Have I said fed courts don't have the right or power to review constitutional questions? No, I have not. You are making that argument to me and that is not my point.

I say again...Barring judicial review, the feds have no right or authority to usurp their power over the respective states making any and all executions illegal in and of themselves, just because they want to.

The aforementioned is what the biased author of the article is wanting. It appears that is also the position of Grump.

I am not denying the XIV Amendment itself much less the proper use of such. I disagree with your interpretation and use of it. We have been over and over that issue. I am not going to change my mind on that anymore than you are.


Your opinion is dead wrong. Under Artice III, the SC has the ultimate authority of original jurisdiction and/or appellate on all matters consitutional. The issues that we are discussing is one of due process and cruel and unusual punishment, both of which belong to the Supreme Court.
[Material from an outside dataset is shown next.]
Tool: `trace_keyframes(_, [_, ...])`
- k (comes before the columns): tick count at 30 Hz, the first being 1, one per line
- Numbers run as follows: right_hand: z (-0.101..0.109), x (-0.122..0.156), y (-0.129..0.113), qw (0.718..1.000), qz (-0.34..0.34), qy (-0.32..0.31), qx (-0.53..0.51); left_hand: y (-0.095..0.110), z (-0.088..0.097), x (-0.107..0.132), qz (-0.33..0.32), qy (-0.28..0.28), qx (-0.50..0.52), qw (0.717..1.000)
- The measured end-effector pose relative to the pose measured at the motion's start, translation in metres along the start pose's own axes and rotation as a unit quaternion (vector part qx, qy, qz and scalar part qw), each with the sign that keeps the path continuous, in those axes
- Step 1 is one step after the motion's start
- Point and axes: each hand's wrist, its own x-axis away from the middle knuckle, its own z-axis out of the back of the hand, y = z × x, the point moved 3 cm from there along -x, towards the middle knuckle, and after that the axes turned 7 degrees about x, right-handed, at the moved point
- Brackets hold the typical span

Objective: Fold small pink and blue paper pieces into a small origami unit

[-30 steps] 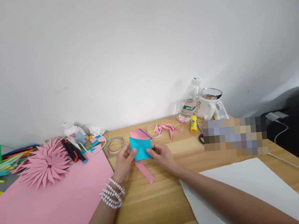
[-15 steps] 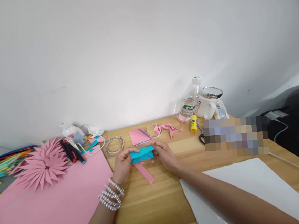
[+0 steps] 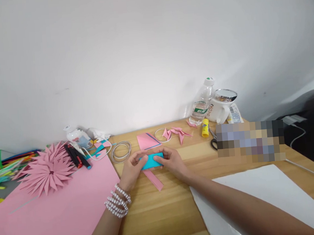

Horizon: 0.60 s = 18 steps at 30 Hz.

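Note:
Between my hands is a folded piece of blue paper [image 3: 151, 161], a small flat rectangle above the table. My left hand [image 3: 133, 165] pinches its left end, the thumb pressing on the front face. At the right end my right hand [image 3: 171, 162] grips it the same way, thumb on top and fingers behind. A pink paper strip [image 3: 154, 180] lies on the wood just below the blue paper. Behind my hands rests a stack of pink paper squares [image 3: 147, 141] with a blue edge showing. Folded pink paper pieces [image 3: 180, 134] sit to its right.
A pink sheet [image 3: 80, 214] bears pink paper flowers [image 3: 49, 171] and markers [image 3: 75, 156] on the left. Scissors [image 3: 213, 142], a glue stick [image 3: 205, 128], a water bottle [image 3: 201, 105] and a white mug [image 3: 218, 109] stand or lie right. A white sheet [image 3: 246, 186] lies front right.
The blue paper's gaping fold has closed, and it now looks flat and narrower. Both thumbs have moved onto its front face. The view has shifted slightly.

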Motion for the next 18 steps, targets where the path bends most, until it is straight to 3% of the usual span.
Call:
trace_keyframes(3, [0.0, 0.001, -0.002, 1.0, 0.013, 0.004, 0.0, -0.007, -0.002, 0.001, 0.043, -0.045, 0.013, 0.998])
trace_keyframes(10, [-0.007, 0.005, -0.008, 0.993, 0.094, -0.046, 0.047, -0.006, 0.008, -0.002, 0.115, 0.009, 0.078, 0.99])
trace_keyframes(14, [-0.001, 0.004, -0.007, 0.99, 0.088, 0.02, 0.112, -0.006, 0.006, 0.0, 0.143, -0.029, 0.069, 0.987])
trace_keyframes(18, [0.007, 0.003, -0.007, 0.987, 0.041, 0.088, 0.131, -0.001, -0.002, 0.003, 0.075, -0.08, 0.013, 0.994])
The central question in both cases is the process.
When a State is given notice that a person tried, convicted, and sentenced to death may in fact be innocent, what steps (if any) is it required to take to ensure guilt before carrying out punishment?
You can argue death for the innocent is a cruel and unusual punishment, but that's the effect and not the cause. The cause is the process that allowed it to happen in the first place, and that's what those particular cases address.

You are of course right. But it is lost on Jake, King of the Unsubstantiated Statements. He is dead wrong here, suggesting that the USSC would have original jurisdiction here. That is absurd. Nor is it an issue of cruel and unusual punishment.
 
A dissenting opinion, but one held by justices nonetheless

"This court has never held that the Constitution forbids the execution of a convicted defendant who has had a full and fair trial but is later able to convince a habeas court that he is 'actually' innocent."

A case of innocence executed



The dissent was not from this case, but from the Davis case.

Dissent:

http://www.scotusblog.com/wp/wp-content/uploads/2009/08/Scalia-opin-Davis.pdf


Opinion:


http://www.scotusblog.com/wp/wp-content/uploads/2009/08/court-order-Davis.pdf

A 2254 state prisoner/custody HC/federal question Petition would normally be filed in the proper US District court after state remedies were exhausted, but Davis filed it directly with the USSC under rule 20, and they then directed it to the District court.

If denied, then the next level of appeal is that US Circuit court of appeals, then the SC again.


Scalia is a strange man at times. He made a comment, addressing a law school graduation class, I think, that Orgies should be encouraged, as they relieve sexual tension.
 
the Justices of our court have come to the conclusion that we should limit our docket to cases where there is a split between courts of appeals or state supreme courts on a question of federal law, where a federal or state statute is declared unconstitutional, or where the case involves a matter of obvious national importance.


I agree with him here!

I admire CJ Rehnquist, he ranks as one of the greatest of the 17, but John Marshall is the Master.

Until the law was changed many decades ago, the SC had to hear every case presented to it, and circuit ride, this was exhausting. Now they decide generally 80-100 a year.

Heck, Nevada does not even have an intermediate court of appeals, they all got to the NV SC.

State court decisions not based on federal law are not entertainable by the court.